# What needs to be done
Reproduce the entries below exactly, but only from the line containing "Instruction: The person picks" to the line containing "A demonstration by", inclusive.

:: Material shown

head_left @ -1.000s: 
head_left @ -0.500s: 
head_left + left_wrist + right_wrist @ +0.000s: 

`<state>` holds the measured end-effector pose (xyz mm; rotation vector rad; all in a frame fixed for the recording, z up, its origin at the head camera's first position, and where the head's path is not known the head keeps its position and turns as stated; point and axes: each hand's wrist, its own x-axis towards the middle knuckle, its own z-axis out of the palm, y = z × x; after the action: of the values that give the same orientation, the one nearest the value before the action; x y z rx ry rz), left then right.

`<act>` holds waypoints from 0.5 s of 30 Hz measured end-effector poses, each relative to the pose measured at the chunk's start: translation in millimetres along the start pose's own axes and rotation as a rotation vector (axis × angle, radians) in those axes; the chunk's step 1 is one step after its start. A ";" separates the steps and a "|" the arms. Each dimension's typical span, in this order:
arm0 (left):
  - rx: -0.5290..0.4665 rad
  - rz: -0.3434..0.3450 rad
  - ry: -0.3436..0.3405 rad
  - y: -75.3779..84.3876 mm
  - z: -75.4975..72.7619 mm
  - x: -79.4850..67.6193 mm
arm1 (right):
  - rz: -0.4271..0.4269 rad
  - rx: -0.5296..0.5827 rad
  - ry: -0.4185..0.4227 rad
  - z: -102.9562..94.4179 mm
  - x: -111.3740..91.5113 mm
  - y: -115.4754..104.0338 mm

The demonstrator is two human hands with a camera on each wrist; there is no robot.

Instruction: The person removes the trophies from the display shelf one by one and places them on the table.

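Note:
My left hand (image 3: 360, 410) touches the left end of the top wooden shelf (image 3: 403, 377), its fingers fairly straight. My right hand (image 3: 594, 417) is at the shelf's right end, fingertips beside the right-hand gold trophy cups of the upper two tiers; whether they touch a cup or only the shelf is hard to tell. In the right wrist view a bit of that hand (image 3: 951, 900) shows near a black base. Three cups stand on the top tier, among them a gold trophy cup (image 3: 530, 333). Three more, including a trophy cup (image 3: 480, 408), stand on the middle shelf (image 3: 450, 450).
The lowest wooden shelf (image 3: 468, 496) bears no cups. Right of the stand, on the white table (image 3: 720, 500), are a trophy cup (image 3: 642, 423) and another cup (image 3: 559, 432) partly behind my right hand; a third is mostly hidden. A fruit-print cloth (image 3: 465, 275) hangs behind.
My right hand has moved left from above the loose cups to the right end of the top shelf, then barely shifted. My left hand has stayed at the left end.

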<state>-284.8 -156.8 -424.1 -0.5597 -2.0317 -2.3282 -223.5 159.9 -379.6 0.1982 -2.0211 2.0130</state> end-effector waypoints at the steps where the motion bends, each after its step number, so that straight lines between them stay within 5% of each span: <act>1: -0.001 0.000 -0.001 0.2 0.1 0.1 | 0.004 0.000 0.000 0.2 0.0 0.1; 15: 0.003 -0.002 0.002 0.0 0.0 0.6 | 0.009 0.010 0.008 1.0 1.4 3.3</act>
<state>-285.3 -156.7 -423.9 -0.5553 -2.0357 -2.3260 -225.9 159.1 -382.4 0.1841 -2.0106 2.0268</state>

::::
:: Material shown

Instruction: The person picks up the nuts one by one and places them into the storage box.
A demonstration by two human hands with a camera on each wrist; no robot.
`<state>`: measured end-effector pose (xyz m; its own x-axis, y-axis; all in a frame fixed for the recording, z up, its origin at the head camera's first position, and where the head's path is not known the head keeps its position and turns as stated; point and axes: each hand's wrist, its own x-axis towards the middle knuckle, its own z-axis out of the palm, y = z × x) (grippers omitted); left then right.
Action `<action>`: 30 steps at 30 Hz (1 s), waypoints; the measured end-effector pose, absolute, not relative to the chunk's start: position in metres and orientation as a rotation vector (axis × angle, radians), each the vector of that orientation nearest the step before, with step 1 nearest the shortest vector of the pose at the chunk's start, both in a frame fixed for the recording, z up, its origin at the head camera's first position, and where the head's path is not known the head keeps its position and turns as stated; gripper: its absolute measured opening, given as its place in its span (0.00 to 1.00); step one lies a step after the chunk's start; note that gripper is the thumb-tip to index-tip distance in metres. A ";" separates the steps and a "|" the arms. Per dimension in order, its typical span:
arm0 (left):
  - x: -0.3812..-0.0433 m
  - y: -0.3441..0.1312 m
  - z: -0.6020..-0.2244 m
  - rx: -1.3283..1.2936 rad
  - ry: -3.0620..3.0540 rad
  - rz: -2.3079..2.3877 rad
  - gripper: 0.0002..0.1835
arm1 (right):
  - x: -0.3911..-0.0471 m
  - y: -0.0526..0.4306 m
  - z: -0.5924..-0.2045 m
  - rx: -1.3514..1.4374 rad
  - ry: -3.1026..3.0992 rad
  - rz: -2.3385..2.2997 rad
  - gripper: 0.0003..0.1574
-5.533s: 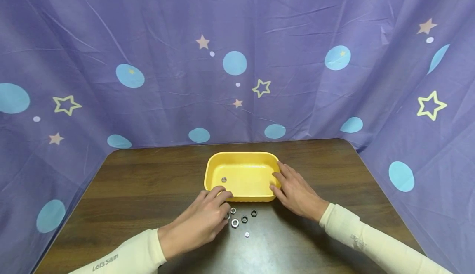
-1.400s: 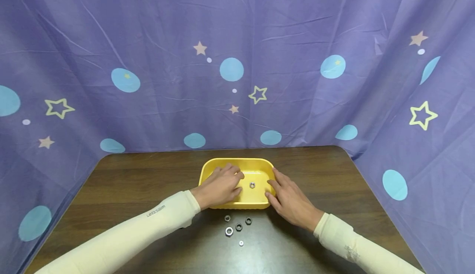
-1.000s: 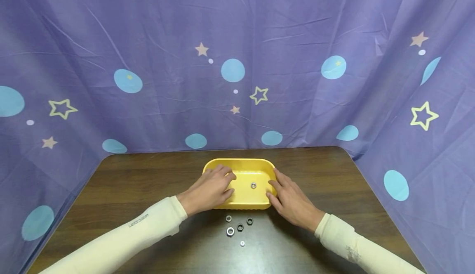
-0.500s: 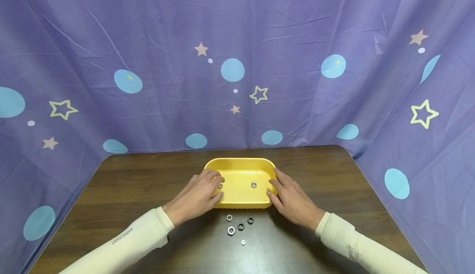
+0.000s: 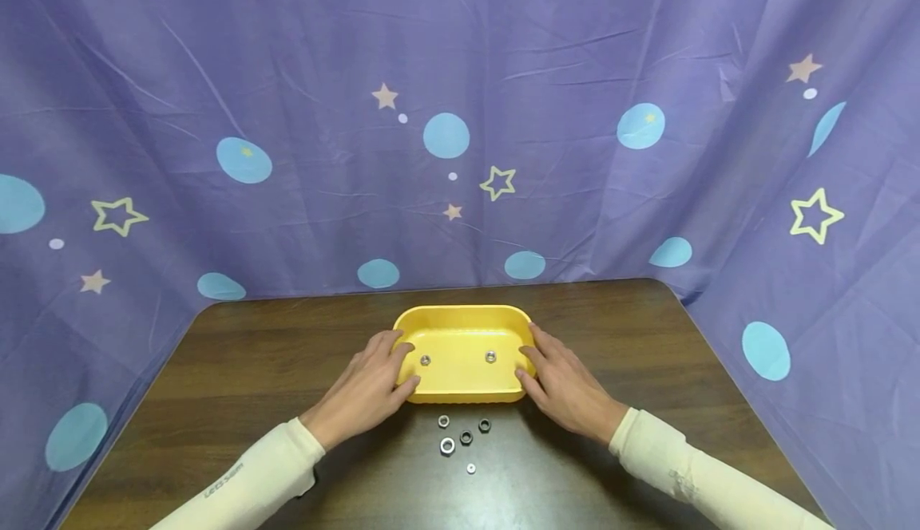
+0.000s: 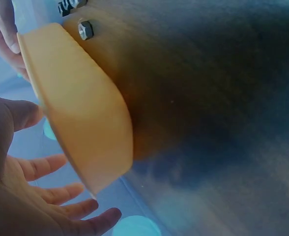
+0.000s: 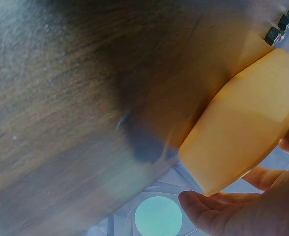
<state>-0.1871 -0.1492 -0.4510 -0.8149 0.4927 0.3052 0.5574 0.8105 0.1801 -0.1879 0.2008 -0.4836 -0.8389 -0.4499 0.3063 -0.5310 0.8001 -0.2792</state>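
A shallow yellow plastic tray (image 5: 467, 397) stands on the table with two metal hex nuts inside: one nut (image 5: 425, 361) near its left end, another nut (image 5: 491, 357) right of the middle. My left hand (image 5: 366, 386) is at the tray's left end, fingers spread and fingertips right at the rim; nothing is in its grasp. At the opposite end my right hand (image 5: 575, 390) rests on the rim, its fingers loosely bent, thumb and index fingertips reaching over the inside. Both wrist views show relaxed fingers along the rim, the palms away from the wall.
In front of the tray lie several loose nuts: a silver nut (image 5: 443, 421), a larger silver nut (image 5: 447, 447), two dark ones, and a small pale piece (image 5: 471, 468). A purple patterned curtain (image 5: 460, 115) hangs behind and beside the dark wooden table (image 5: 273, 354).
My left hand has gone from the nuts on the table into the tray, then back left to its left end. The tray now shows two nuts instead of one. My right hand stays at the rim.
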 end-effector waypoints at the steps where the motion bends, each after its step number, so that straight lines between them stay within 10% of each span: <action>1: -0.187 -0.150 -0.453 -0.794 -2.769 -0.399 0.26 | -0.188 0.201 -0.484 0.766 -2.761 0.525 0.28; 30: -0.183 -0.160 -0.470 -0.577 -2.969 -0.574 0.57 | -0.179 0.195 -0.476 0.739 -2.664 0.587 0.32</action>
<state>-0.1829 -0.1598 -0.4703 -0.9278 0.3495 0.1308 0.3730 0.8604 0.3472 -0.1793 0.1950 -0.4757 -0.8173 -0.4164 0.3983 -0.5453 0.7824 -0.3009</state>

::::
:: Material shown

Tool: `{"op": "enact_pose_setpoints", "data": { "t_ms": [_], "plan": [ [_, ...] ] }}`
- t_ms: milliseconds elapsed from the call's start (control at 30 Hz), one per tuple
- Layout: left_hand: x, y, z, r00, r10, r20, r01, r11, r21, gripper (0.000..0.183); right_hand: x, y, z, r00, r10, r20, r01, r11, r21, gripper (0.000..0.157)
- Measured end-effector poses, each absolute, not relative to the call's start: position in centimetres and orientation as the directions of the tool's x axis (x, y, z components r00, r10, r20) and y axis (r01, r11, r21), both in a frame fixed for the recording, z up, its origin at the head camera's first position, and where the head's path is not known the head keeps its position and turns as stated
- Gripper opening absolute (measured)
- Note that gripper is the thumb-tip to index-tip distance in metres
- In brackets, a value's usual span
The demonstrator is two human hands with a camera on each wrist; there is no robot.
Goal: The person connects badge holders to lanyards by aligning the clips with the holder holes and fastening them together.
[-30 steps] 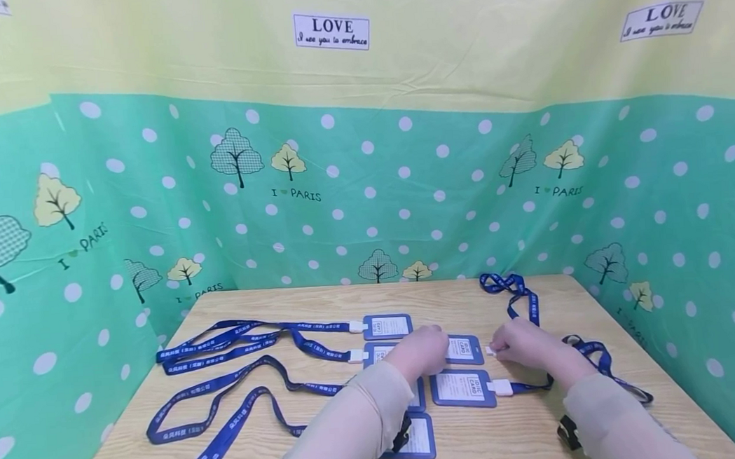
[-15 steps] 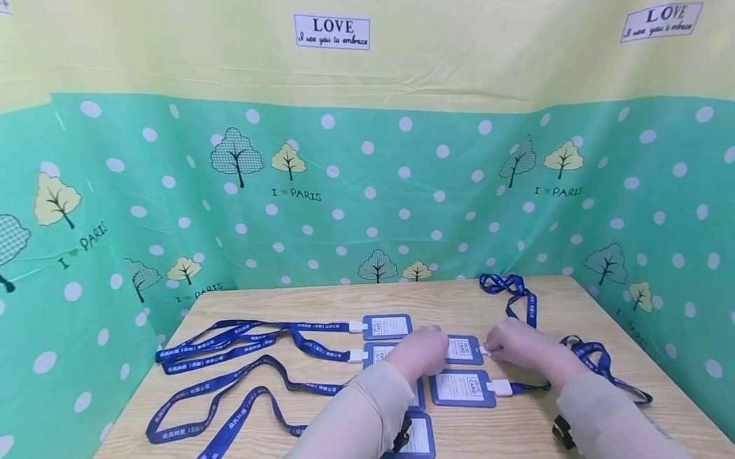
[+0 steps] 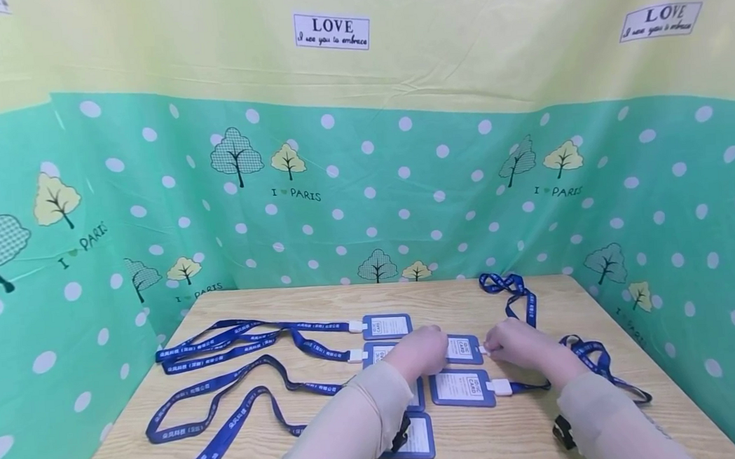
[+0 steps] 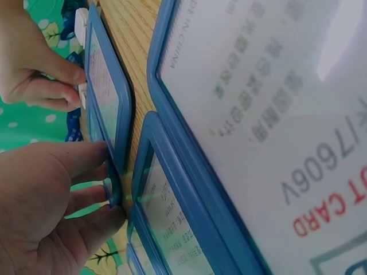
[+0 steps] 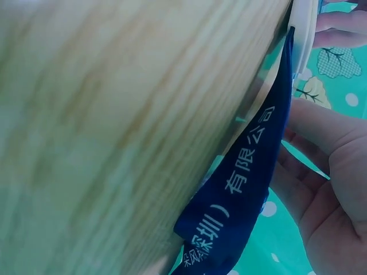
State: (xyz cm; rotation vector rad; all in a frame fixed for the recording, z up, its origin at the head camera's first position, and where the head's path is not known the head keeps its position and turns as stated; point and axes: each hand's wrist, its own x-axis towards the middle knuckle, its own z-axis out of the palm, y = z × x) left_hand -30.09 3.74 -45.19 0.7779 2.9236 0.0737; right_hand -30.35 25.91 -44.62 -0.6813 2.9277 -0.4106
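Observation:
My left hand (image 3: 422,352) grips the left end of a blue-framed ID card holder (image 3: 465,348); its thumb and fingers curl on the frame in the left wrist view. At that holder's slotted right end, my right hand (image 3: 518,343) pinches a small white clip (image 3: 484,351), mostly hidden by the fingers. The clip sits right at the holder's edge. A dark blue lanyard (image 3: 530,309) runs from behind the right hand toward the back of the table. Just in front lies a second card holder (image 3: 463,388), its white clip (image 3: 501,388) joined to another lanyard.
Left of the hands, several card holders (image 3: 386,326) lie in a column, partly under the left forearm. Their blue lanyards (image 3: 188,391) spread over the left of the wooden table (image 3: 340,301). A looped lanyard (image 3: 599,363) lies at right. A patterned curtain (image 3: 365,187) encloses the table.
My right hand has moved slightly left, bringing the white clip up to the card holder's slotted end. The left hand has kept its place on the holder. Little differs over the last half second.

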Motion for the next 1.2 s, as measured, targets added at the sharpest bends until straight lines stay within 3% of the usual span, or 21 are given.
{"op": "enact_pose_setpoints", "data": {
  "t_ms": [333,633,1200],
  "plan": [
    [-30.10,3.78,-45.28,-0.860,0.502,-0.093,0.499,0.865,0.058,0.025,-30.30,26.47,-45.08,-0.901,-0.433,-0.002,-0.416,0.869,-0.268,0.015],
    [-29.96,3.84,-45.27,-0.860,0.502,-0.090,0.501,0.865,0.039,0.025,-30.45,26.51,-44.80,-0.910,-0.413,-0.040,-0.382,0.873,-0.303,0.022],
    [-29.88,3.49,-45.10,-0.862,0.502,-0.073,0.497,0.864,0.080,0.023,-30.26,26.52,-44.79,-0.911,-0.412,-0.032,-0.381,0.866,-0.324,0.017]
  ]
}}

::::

# Exercise output
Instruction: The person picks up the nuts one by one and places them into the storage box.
A demonstration by two human hands with a camera on each wrist; no robot.

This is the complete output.